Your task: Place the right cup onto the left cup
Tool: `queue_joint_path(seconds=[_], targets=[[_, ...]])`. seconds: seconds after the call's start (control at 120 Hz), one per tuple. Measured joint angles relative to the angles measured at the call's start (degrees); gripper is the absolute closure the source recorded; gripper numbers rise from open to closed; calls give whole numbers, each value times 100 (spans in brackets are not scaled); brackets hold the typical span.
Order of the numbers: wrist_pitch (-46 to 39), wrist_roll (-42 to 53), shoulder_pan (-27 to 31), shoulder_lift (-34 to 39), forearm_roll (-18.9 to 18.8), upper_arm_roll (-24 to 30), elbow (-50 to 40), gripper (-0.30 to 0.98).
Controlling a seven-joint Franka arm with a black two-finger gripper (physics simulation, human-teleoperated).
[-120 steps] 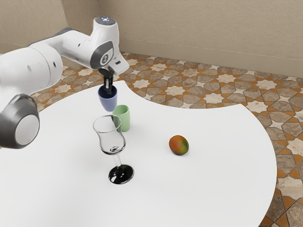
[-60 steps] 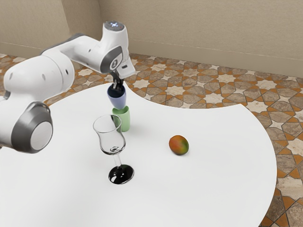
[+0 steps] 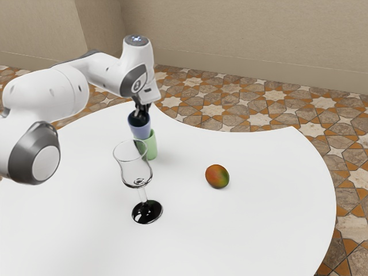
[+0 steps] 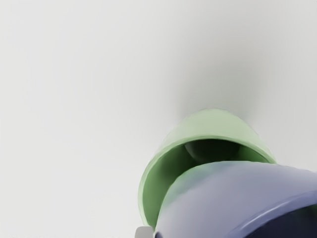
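The white arm point(image 3: 46, 95) comes in from the left edge of the frame and bends down left of centre in the upper half, where the claw point(image 3: 142, 111) is closed on the wall of the blue cup point(image 3: 140, 129), holding it mouth up. The blue cup is at and partly in front of the mouth of the green cup point(image 3: 152, 147), which stands upright on the white desk point(image 3: 264, 213). In the wrist view the blue cup covers part of the green cup's opening, with some of the dark inside showing beside it; whether the two touch I cannot tell. A clear stemmed glass point(image 3: 137, 183) with a black foot stands left of centre, its bowl overlapping the green cup's lower left edge. A red and green mango point(image 3: 217, 176) lies right of centre.
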State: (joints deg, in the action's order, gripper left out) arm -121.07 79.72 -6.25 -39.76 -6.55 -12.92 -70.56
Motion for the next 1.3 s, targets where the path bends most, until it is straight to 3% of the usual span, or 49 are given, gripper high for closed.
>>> queue_joint_path(seconds=[0.625,0.8,0.917,1.083,1.3], targets=[[-69,208,-22,-197,22,24,251,78],[88,244,89,181,174,-6,81,40],[253,257,-97,434,192,-3,44,23],[847,-14,-293,1377,268,33,-562,11],[1738,-641,-588,2986,205,54,-1720,4]])
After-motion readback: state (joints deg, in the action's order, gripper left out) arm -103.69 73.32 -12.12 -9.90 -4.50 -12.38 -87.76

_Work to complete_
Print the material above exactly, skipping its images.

_Task answer_
Your task: Place the right cup onto the left cup
Tool: `queue_joint_path(seconds=[_], targets=[[_, ...]])`. seconds: seconds after the call's start (control at 120 Hz), one per tuple. Measured joint angles relative to the angles measured at the call's start (degrees); gripper is the absolute closure the source recorded; gripper numbers rise from open to closed; calls give whole numbers, each value times 100 (spans in brackets are not scaled); brackets hold the typical span.
Order of the numbers: wrist_pitch (-46 to 39), wrist_roll (-42 to 53), shoulder_pan (-27 to 31), shoulder_lift (-34 to 39), forearm_roll (-18.9 to 18.8), upper_arm_roll (-24 to 30), elbow (-50 to 40), gripper (-0.30 to 0.98).
Controlling a seven-joint Franka arm with a black two-finger gripper (physics simulation, human-teleoperated).
[-120 steps] 
[-60 steps] 
[+0 steps] 
[+0 steps] 
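The white arm point(image 3: 46, 95) comes in from the left edge of the frame and bends down left of centre in the upper half, where the claw point(image 3: 142, 111) is closed on the wall of the blue cup point(image 3: 140, 129), holding it mouth up. The blue cup is at and partly in front of the mouth of the green cup point(image 3: 152, 147), which stands upright on the white desk point(image 3: 264, 213). In the wrist view the blue cup covers part of the green cup's opening, with some of the dark inside showing beside it; whether the two touch I cannot tell. A clear stemmed glass point(image 3: 137, 183) with a black foot stands left of centre, its bowl overlapping the green cup's lower left edge. A red and green mango point(image 3: 217, 176) lies right of centre.
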State: (joints deg, in the action's order, gripper left out) arm -121.07 79.72 -6.25 -39.76 -6.55 -12.92 -70.56
Motion for the next 1.3 s, targets where the path bends most, until it is straight to 3% of the usual span, or 49 are given, gripper high for closed.
>>> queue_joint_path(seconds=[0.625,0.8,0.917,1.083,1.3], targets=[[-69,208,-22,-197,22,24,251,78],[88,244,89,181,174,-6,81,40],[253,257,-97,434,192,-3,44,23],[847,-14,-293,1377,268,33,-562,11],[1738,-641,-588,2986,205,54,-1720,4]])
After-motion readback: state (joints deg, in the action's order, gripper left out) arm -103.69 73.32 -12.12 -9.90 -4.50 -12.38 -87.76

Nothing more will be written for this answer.